Here's the quick math on how that $236.7 million was split between the two main categories:
| Revenue Stream | Percentage of Total Revenue (FY2025) | Calculated Dollar Amount (FY2025) |
| Services Revenue | 82% | $194.09 million |
| Product Revenue | 18% | $42.61 million |
Services revenue, which made up 82% of the total in fiscal year 2025, is the engine now. This stream is what management is banking on for stability, and honestly, it's the key to valuation multiples. The company has stated that software and services-led recurring revenue now represents more than 90% of their business overall. That high percentage tells you the quality of the revenue base is improving, even if the total top-line number dipped slightly compared to the prior year.
The recurring component is driven by subscriptions across their main offerings. You should track these closely:
- Monthly Recurring Revenue (MRR) from UCaaS (Unified Communications as a Service) subscriptions.
- MRR from CCaaS (Contact Center as a Service) subscriptions.

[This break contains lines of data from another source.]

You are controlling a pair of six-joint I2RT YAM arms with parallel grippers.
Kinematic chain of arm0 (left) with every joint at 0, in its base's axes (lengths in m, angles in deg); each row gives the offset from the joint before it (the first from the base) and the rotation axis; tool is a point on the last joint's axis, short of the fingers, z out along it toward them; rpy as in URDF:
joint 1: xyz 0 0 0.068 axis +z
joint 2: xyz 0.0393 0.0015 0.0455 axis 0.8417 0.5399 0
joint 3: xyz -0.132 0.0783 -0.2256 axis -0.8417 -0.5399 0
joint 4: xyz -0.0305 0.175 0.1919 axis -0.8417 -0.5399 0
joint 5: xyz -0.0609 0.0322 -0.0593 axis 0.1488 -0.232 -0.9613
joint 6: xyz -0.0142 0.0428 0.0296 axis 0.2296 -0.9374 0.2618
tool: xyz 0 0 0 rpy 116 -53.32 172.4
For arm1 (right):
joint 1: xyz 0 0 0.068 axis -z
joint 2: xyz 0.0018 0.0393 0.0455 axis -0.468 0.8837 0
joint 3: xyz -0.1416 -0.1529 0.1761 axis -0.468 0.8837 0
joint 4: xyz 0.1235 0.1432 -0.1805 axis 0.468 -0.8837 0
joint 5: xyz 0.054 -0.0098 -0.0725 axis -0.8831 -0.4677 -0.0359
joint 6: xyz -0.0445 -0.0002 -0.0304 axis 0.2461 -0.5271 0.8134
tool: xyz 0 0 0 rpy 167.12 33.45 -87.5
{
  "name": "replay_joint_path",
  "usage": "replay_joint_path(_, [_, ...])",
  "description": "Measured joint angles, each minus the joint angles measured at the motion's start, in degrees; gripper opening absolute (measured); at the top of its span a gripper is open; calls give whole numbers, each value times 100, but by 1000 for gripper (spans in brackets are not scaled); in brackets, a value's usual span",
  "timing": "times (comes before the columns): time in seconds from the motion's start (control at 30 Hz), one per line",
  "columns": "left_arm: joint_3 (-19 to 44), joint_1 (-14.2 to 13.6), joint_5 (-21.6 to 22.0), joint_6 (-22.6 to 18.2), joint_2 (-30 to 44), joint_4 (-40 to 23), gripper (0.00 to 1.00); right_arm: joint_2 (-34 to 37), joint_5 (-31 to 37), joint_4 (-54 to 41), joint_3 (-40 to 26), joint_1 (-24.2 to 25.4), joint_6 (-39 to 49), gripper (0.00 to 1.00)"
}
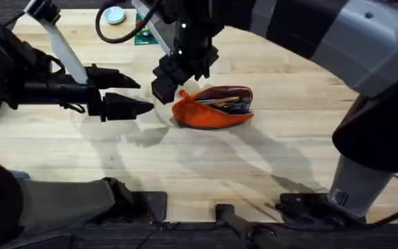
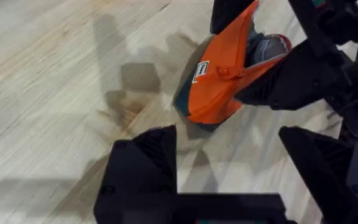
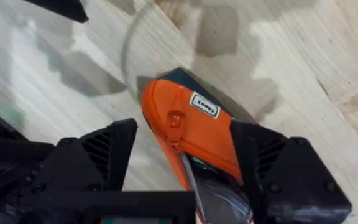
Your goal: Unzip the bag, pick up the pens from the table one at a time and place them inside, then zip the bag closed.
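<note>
Orange bag [image 1: 213, 111] with dark teal underside and small white label is seen; pale wood-grain planks on table [image 1: 289, 159]; black fingers on left gripper [image 1: 126, 95] and right gripper [image 1: 170, 81].

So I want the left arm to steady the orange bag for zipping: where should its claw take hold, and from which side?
Probably the narrow end of the bag that faces the left claw, approached level from that side. That end tapers to a thin fabric edge and lifts slightly off the table. The mouth is unzipped, pens inside, and the right claw already crowds the end from above.
</note>
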Motion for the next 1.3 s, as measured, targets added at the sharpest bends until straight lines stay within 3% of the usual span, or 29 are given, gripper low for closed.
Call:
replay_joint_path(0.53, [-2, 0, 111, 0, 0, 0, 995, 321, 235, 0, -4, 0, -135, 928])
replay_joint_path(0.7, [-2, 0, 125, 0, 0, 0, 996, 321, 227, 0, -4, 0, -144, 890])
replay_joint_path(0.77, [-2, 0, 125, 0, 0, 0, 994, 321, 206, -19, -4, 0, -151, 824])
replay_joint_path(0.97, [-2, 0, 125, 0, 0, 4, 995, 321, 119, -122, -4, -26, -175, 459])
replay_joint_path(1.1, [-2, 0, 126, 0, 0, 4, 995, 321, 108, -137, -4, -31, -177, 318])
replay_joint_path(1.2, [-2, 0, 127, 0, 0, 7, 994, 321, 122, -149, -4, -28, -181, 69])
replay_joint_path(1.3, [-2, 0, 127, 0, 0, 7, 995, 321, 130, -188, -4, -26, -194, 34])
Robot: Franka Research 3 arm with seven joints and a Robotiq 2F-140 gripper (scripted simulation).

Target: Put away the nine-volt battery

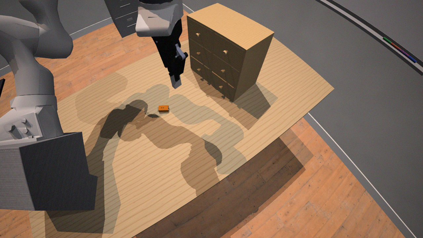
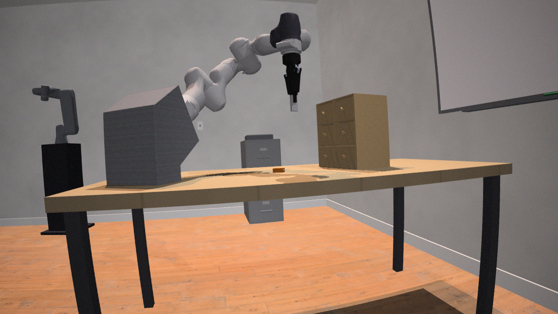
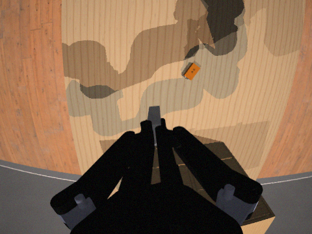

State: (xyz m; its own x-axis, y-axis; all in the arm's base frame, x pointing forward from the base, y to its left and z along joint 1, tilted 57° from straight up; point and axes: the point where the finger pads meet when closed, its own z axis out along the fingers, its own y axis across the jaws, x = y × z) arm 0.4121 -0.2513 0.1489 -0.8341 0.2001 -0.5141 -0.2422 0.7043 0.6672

- MRR from CPaaS (Communications Platform as a Service) subscriptions.
Product revenue accounted for the remaining 18% of the total in FY2025. This is your non-recurring bucket, which includes things like on-premises UC platform sales and hardware. To be fair, the Q4 results showed an increase in product revenue tied to core platform products and third-party hardware sales, suggesting some cyclical or project-based demand is still present. Still, the overall strategy is to keep this segment smaller relative to the services side.
The quality of this revenue mix is supported by strong operational metrics. Gross profit for fiscal 2025 was $161.7 million, representing a gross margin of 68% of total revenue. Furthermore, the company maintained industry-leading churn at less than 1% for fiscal 2025, which is a fantastic indicator of customer retention within that recurring base. Finance: draft 13-week cash view by Friday.